Organizers say the event is in the “spirit of Assisi,” meaning following the premise of the historic event organized by Pope John Paul II in 1986, when various religious communities prayed in different places at the same time, affirming that peace is at the heart of every religious tradition.
As Marco Impagliazzo, president of the Community of Sant’Egidio, said during a press conference in Rome on Monday, at the core of this is the effort to turn war into “an obsolete instrument to be overcome.”
“Today, the world has changed from what it was during that first meeting, still wrapped in the Cold War,” he said. “But the theme of peace and dialogue continue to be the pillars of these meetings. It’s an encounter that not only hears the call for peace that comes from so many places, but also a moment of encounter for these friends of peace.”
To build long-lasting peace, Impagliazzo said, dialogue is necessary, as are solidarity, encounter, and the end of the weapons trade.
“We would like to open a perspective to look together at the world coming out of the pandemic,” said Impagliazzo, noting that the meeting will be attended not only by religious leaders, but also personalities of culture and politics from 40 countries around the world. “There is a need to meet in person under the banner of dialogue between the leaders of different religions to look to the future, but also to listen together to the cry of the least to understand the true state of the world.”

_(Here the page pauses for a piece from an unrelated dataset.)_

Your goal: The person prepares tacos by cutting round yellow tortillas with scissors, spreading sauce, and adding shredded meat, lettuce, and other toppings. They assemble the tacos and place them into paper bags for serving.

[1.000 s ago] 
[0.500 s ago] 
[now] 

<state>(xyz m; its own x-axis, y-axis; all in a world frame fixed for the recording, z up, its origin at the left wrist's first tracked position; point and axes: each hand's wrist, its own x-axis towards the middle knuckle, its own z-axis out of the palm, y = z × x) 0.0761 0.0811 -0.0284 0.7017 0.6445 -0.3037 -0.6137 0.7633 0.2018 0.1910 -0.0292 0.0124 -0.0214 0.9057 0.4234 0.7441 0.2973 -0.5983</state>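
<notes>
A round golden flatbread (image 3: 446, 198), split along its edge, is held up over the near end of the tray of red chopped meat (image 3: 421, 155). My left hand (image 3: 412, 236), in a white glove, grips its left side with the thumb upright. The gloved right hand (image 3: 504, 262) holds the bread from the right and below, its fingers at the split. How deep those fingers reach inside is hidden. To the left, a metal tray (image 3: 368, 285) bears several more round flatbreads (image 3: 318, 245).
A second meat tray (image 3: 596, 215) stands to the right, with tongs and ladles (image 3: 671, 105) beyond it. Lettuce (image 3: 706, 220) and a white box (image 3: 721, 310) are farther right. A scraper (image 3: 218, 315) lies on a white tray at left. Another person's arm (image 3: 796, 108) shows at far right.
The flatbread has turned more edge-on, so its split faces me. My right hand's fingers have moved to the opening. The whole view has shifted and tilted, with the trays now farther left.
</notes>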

The themes of universal brotherhood and care for the environment emerge clearly as a common concern of all religions, he said, as does the post-pandemic world.
The meeting will be attended by people of all ages, including high school and university students and hundreds of young people from all over Europe: “It is not only a matter of listening to the thirst for peace, which rises from so many countries at war, but also of encouraging the peacemakers scattered throughout the world, to work together to overcome war.”